Faute d’une parole publique forte sur le devenir du personnel et de politiques volontaires à mettre en œuvre, le service des ressources humaines du ministère est considérablement affaibli. Ses personnels sont inquiets, confrontés à des problèmes d’organisation et de répartition des compétences. Des pans entiers comme le traitement du T2 ne sont pas dominés. (SRH, …).
Nous sommes également particulièrement inquiets sur la mise en place et le déroulement des concours de titularisation de la Loi Sauvadet pour les catégories A.
Parallèlement, nous demeurons attentifs aux avancées de la mise en place de l’Observatoire de l’emploi contractuel et aux agents concernés.

Pour les agents titulaires, le dégel de l’indice annoncé jusqu’en 2017, le repyramidage des catégories B et C, la progression pour les Attachés, limitation à 2 grades des corps de la catégorie C sont autant de volontés de luttes affichées par la CGT-Culture.

Forte des lois en vigueur, la CGT-Culture s’inquiète également d’une montée en puissance de signes de rétorsion des encadrants envers les agents ayant pu contacter les représentants du personnel et protégera, par le droit et tous les moyens en son pouvoir, la liberté d’expression des témoignages et ressentis des agents.
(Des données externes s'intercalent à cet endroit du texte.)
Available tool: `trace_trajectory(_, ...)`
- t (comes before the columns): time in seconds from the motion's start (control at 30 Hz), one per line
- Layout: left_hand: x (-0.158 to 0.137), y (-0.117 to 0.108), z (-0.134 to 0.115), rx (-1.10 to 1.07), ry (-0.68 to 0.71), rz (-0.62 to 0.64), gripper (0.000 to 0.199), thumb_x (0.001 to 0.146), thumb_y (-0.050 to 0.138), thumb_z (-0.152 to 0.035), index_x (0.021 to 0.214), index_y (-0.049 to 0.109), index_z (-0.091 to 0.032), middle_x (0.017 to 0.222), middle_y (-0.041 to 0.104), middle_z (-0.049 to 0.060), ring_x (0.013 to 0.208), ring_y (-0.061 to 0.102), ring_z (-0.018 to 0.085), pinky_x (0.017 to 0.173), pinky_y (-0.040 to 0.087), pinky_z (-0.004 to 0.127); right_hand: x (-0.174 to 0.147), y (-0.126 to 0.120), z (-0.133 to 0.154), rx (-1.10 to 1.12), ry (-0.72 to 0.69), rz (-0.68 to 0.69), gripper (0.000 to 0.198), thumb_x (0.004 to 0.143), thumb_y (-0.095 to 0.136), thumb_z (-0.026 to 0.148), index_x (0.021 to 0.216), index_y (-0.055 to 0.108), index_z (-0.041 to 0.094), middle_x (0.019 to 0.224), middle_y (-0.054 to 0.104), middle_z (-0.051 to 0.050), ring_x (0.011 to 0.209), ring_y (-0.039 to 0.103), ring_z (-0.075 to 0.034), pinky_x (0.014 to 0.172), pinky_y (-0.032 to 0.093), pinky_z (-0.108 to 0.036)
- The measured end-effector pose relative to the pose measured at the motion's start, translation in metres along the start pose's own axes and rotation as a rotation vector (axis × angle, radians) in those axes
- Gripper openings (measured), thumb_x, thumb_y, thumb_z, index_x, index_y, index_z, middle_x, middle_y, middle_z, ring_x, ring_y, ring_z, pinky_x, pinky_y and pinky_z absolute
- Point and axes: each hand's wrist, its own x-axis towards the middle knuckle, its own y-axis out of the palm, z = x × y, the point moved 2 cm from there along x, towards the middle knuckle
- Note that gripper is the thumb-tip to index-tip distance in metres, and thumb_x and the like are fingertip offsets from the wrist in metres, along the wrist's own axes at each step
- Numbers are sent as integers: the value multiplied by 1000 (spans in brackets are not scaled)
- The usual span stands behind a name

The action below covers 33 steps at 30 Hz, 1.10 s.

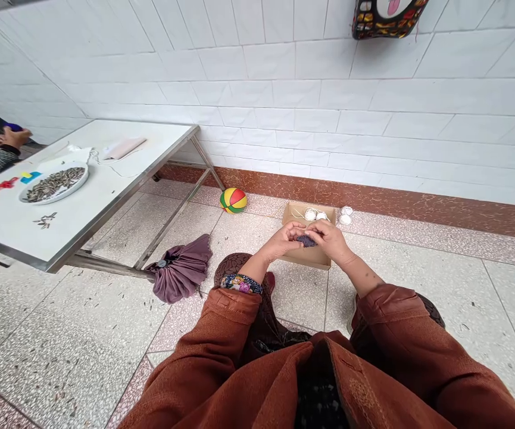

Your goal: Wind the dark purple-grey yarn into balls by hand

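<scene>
Between my two hands is a small ball of dark grey-purple yarn (306,241). My left hand (285,239) has its fingers curled round the ball's left side. From the other side my right hand (330,239) pinches its top and right part, with the fingertips partly hidden. Both hands are above an open cardboard box (306,257) on the floor. Inside the box, behind my hands, lie white yarn balls (310,214) with a loose strand. More white balls (345,218) rest on the floor just right of the box.
A white table (118,149) at left bears a plate of sunflower seeds (88,173). A striped ball (233,201) lies by the wall. Purple cloth (183,268) hangs near the table leg. Another person's hands (13,138) hold something blue at far left.
</scene>
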Motion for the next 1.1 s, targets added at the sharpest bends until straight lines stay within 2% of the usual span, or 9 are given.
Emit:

Les mêmes signes apparaissent également lors de recours à la médecine de prévention. Alors que les personnels du ministère en ont tant besoin en ce moment, qu’il nous soit permis de dire que ce service est, par ailleurs, affaibli par le maintien de la précarité de ses agents.

Il faut réagir contre le sentiment de fatalité, l’impression d’absence de perspectives produit d’une déliquescence certaine de la politique des relations humaines. Renverser cette tendance, construire un rapport de force pour des solutions en rupture avec la logique, ou ambiguïté, des politiques actuelles.
La Section des administrations centrales, SDAC, avec les personnels de l’administration centrale n’ont pas d’autre choix que la lutte.

Et si les enjeux sont clairs d’instaurer un ministère fort et de démocratie culturelle, de défendre l’emploi attaqué dans notre ministère comme ailleurs, de défendre le pouvoir d’achat, la protection sociale et la retraite, d’améliorer les conditions de travail pour vivre et travailler autrement, de défendre le service public menacé par la politique gouvernementale de privatisation, d’austérité et de démission : ne sous-estimons pas le poids de la passivité, ne lui cédons pas et luttons ensemble.
Soyons réellement solidaires et laissons les personnels travailler avec leurs talents.